Edmond Leboeuf (5 December 1809 – 7 June 1888) was a marshal of France. He joined the French army as an artillery officer. He fought in Algeria, the Crimean War (1853–1856) and the Italian War of 1859. In 1869 he became minister of war and in the spring of the next year was promoted to Marshal of France. He fought in the Franco-Prussian War (1870) being taken prisoner when Metz garrison surrendered to the Prussians. On his return to France, after the end of hostilities, he gave evidence to a commission into the surrender of Metz, and then retired into private life.

==Biography==
Leboeuf was born at Paris, passed through the École polytechnique and the school of Metz, and distinguished himself as an artillery officer in Algerian warfare, becoming colonel in 1852. He commanded the artillery of the 1st French corps at the siege of Sebastopol, and was promoted in 1854 to the rank of general of brigade, and in 1857 to that of general of division.

In the Italian War of 1859 he commanded the artillery, and by his action at the battle of Solferino materially assisted in achieving the victory. In September 1866, having in the meantime become aide-de-camp to Napoleon III, he was dispatched to Venetia to hand over that province to Victor Emmanuel.

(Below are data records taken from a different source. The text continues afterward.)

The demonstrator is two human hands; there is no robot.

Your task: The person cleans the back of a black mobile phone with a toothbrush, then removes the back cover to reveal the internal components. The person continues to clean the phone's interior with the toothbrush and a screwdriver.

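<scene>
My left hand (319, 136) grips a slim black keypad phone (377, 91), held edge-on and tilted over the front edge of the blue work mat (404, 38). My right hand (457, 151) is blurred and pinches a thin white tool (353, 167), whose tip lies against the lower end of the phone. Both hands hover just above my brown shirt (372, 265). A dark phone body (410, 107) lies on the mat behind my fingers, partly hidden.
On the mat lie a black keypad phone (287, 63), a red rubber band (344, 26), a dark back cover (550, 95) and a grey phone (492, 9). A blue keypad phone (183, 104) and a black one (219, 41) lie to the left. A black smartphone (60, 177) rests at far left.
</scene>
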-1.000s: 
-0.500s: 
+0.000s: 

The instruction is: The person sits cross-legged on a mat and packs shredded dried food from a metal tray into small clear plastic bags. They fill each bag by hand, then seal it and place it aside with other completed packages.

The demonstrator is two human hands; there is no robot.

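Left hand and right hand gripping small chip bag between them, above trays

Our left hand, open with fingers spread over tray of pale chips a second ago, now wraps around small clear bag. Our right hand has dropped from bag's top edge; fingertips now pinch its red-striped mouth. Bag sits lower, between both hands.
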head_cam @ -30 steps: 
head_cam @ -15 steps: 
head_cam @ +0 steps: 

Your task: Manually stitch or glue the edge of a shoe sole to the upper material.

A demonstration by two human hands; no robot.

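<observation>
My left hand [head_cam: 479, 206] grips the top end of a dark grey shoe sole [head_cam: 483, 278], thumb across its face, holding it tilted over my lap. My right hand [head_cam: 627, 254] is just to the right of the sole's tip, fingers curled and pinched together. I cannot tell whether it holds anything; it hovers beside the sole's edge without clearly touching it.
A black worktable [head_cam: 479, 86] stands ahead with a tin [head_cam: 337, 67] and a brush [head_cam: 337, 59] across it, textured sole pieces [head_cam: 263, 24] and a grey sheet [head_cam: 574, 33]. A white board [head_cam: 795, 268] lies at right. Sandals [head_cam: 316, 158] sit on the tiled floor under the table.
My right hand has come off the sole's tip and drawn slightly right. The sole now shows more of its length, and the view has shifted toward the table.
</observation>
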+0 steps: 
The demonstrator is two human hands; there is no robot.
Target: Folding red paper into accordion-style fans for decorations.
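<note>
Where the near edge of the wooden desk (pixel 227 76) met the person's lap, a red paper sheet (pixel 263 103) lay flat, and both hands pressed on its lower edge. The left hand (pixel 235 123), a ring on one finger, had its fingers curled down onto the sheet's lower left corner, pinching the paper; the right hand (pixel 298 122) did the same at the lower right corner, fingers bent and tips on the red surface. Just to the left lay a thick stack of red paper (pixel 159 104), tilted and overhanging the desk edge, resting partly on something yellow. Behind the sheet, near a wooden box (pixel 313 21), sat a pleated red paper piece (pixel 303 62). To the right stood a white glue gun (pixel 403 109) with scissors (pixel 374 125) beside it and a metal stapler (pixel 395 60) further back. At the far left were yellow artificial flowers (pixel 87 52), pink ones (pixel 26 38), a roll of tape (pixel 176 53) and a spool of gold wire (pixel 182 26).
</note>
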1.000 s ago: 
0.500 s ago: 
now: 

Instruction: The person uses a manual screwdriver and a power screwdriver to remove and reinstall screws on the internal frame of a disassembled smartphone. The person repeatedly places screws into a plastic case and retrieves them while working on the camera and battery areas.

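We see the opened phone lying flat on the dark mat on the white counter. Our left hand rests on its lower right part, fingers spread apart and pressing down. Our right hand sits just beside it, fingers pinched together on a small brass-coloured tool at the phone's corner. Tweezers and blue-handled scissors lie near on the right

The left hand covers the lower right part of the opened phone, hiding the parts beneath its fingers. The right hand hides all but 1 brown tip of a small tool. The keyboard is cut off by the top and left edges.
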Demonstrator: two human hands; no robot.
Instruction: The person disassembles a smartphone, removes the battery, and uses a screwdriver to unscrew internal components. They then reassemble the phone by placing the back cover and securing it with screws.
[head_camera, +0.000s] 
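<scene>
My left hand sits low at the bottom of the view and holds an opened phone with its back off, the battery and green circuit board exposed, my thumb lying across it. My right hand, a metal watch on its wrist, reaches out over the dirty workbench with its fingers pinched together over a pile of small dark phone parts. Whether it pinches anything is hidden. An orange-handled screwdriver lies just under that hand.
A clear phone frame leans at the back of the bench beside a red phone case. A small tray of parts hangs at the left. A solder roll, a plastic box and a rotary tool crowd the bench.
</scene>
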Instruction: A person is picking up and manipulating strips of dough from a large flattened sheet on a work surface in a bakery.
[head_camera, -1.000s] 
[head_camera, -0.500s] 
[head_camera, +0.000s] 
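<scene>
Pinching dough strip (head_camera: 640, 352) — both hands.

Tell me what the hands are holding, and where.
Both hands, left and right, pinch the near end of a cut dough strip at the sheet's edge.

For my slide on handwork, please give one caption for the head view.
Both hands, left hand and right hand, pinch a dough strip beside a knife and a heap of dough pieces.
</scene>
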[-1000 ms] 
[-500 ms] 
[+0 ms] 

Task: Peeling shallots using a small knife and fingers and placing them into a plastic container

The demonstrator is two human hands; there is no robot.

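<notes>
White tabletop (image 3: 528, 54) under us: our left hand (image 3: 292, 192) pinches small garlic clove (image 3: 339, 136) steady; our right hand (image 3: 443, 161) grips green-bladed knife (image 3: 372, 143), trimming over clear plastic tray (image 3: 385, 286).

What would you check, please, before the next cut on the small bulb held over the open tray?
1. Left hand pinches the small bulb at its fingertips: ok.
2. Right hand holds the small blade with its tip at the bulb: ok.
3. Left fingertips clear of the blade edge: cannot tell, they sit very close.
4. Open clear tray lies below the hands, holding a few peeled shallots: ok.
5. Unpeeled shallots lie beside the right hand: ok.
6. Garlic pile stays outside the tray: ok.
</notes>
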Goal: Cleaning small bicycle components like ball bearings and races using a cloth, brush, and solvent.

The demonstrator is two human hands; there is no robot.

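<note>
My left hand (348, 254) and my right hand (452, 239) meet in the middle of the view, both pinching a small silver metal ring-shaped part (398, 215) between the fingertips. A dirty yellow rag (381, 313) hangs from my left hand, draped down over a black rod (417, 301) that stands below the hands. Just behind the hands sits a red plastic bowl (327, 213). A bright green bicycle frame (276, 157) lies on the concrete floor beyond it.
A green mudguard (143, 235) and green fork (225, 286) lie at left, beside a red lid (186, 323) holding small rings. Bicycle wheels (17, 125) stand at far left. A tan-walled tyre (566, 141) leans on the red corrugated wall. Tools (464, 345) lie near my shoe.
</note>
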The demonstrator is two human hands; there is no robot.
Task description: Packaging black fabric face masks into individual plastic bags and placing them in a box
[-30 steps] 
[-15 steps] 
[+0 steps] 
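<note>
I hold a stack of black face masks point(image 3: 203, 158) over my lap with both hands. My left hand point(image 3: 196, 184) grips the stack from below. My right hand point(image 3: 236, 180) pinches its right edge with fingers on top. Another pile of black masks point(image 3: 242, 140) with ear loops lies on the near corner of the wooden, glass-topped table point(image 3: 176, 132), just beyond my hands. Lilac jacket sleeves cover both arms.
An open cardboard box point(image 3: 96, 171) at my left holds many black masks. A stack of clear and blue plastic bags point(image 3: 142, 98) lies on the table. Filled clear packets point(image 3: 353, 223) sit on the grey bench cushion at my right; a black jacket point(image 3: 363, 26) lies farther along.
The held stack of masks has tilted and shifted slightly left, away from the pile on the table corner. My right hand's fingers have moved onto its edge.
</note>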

In 1869, on the death of Marshal Niel, General Leboeuf became minister of war, and earned public approbation by his vigorous reorganization of the War Office and the civil departments of the service. In the spring of 1870 he received the marshal's baton.

On the declaration of war with Prussia, Marshal Leboeuf delivered himself in the Corps Législatif of the historic saying, "So ready are we, that if the war lasts two years, not a gaiter button would be found wanting". It may be that he intended this to mean that, given time, the reorganization of the War Office would be perfected through experience, but the result inevitably caused it to be regarded as a mere boast, though it is now known that the administrative confusion on the frontier in July 1870 was far less serious than was supposed at the time. Leboeuf took part in the Lorraine campaign, at first as chief of staff (major-general) of the Army of the Rhin (1870), and afterwards, when Bazaine became commander-in-chief, as chief of the III Corps, which he led in the battles around Metz. He distinguished himself, whenever engaged, by personal bravery and good leadership. Shut up with Bazaine in Metz, on its fall he was confined as a prisoner in Prussia.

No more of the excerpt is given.